A strongly worded June 13, 2008 ruling issued by Judge Marsha Pechman of the U.S. District Court for the Western District of Washington mandated that the data requested under the Freedom of Information Act be turned over to TRAC, as specified in two court orders issued against the agency in 2006. However, rather than release the information as directed by the Court, the IRS instead filed a motion for a stay pending an appeal to the Ninth Circuit, U.S. Court of Appeals.

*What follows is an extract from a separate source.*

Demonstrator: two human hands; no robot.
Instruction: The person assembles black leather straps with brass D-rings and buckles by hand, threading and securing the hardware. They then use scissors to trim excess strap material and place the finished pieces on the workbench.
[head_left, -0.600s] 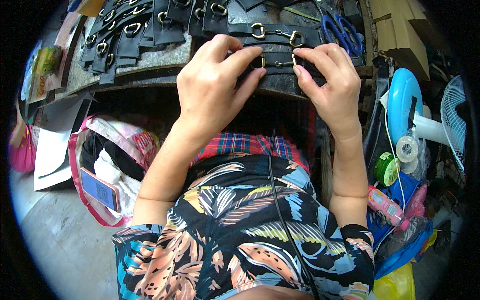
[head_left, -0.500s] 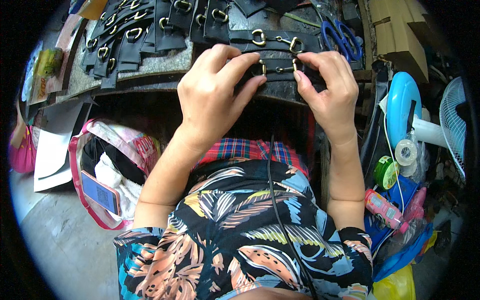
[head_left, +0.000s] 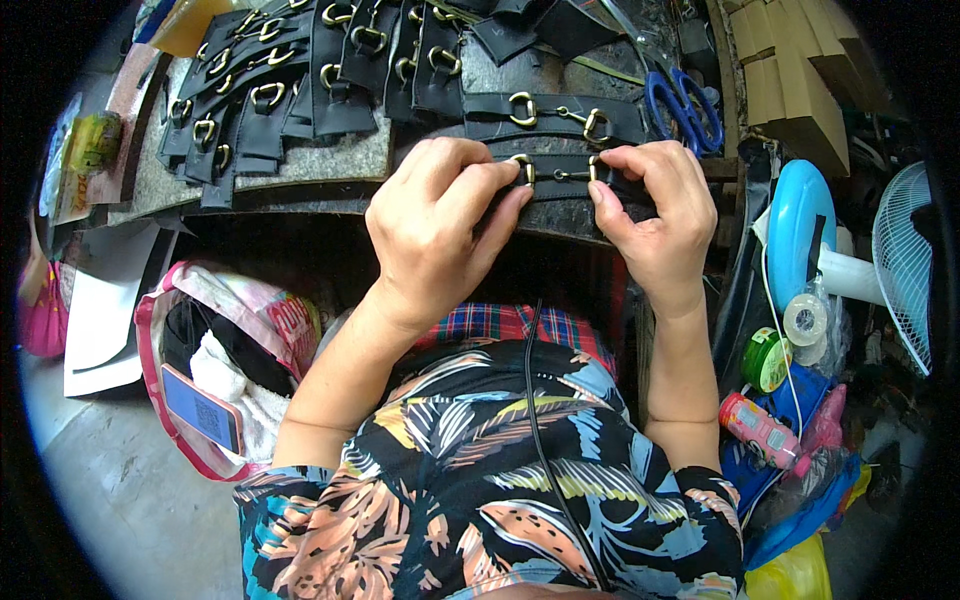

In denying this motion for a stay, Judge Pechman wrote that "Defendant has not shown a likelihood of success on the merits of its appeal, and [...] enforcement of the Court's June 13, 2008 order will not cause irreparable harm to any party or increase the burden on the IRS and does not impact the public interest." Despite this ruling, and despite explicit instructions from the Court directing the IRS to immediately comply with the instructions set forth in the June 13, 2008 order, the IRS submitted a second motion for a stay. The denial of this second motion for a stay included the observation that the "Defendant has repeatedly defied this Court's orders" and instructed the IRS yet again to comply with the June 13, 2008 order. Scott L. Nelson, TRAC's lead attorney in this case, detailed in an October 6 letter to the Ninth Circuit why the Court should not expedite consideration of the IRS' appeal. The next day, the IRS abandoned its request for an expedited ruling, and turned over the requested data to TRAC. The IRS has not however withdrawn its motion for a stay.

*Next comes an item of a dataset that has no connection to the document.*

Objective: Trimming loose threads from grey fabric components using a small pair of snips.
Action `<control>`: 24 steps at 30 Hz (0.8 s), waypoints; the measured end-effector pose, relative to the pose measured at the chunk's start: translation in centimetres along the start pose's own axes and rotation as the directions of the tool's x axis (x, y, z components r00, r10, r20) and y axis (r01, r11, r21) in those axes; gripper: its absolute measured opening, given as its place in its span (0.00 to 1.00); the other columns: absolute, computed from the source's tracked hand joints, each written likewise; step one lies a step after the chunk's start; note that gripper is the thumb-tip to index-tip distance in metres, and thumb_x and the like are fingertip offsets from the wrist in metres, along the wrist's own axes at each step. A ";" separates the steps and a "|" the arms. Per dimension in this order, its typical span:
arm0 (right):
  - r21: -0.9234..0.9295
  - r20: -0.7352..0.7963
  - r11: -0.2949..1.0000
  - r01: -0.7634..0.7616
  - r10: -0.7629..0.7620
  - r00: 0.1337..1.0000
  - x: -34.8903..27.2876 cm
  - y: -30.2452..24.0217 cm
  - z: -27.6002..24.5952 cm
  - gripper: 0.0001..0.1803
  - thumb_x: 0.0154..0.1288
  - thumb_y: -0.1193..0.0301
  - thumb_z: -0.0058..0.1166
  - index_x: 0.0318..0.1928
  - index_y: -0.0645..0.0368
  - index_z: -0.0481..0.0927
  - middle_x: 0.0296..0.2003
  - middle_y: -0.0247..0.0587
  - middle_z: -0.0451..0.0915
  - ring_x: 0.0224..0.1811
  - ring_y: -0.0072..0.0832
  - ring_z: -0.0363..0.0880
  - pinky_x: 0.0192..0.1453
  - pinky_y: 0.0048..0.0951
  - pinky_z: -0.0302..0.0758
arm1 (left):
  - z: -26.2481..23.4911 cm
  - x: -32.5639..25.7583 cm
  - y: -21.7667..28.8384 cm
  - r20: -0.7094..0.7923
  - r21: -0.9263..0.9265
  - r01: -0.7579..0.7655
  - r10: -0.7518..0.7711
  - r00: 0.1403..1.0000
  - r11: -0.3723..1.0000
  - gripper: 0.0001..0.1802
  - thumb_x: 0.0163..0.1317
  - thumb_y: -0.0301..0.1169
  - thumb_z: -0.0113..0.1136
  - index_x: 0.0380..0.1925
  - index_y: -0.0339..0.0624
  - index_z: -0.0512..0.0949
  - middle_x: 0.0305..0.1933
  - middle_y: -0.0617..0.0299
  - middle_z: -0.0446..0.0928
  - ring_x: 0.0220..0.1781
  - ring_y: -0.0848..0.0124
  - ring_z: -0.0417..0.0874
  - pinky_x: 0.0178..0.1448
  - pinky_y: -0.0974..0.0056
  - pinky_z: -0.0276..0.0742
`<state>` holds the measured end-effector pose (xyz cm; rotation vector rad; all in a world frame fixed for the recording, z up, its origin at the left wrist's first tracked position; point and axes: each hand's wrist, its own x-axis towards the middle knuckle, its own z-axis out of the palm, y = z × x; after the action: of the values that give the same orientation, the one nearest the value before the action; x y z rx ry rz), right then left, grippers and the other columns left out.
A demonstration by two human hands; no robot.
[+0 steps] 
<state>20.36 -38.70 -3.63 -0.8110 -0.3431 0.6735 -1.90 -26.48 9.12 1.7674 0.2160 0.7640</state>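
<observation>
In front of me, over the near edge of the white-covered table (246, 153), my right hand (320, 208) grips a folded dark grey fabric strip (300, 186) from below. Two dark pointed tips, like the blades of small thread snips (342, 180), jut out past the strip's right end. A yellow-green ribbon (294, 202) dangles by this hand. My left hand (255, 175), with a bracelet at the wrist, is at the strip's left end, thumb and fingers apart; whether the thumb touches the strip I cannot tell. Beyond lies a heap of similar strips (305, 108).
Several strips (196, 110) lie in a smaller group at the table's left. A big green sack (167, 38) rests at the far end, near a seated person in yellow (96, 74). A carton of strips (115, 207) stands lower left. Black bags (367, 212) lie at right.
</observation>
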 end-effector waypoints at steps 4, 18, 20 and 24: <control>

For more than 30 years, TRAC co-director Susan B. Long has used the IRS's own statistical data to examine how this powerful agency has been enforcing the nation's tax laws. The Syracuse University professor at the Martin J. Whitman School of Management first won access to IRS data on audit, collection and other enforcement activities in a 1976 consent agreement issued by Judge Walter McGovern of the U.S. Court for the Western District of Washington. The Transactional Records Access Clearinghouse (TRAC) is a data-research organization affiliated with both Whitman and the S.I. Newhouse School of Public Communications. TRAC has provided the public with numerous special reports and detailed information about the operations of scores of federal agencies, including the IRS. Scott Nelson with the Public Citizen Litigation Group and Eric M. Stahl with Davis Wright Tremaine LLP in Seattle, Wash. have been representing TRAC on a pro bono basis in this filing. Public Citizen has litigated more than 300 cases under FOIA in the past 35 years, winning most of them and forcing government agencies to disclose information that is gathered at taxpayer expense and that allows the public to exercise needed oversight of the government.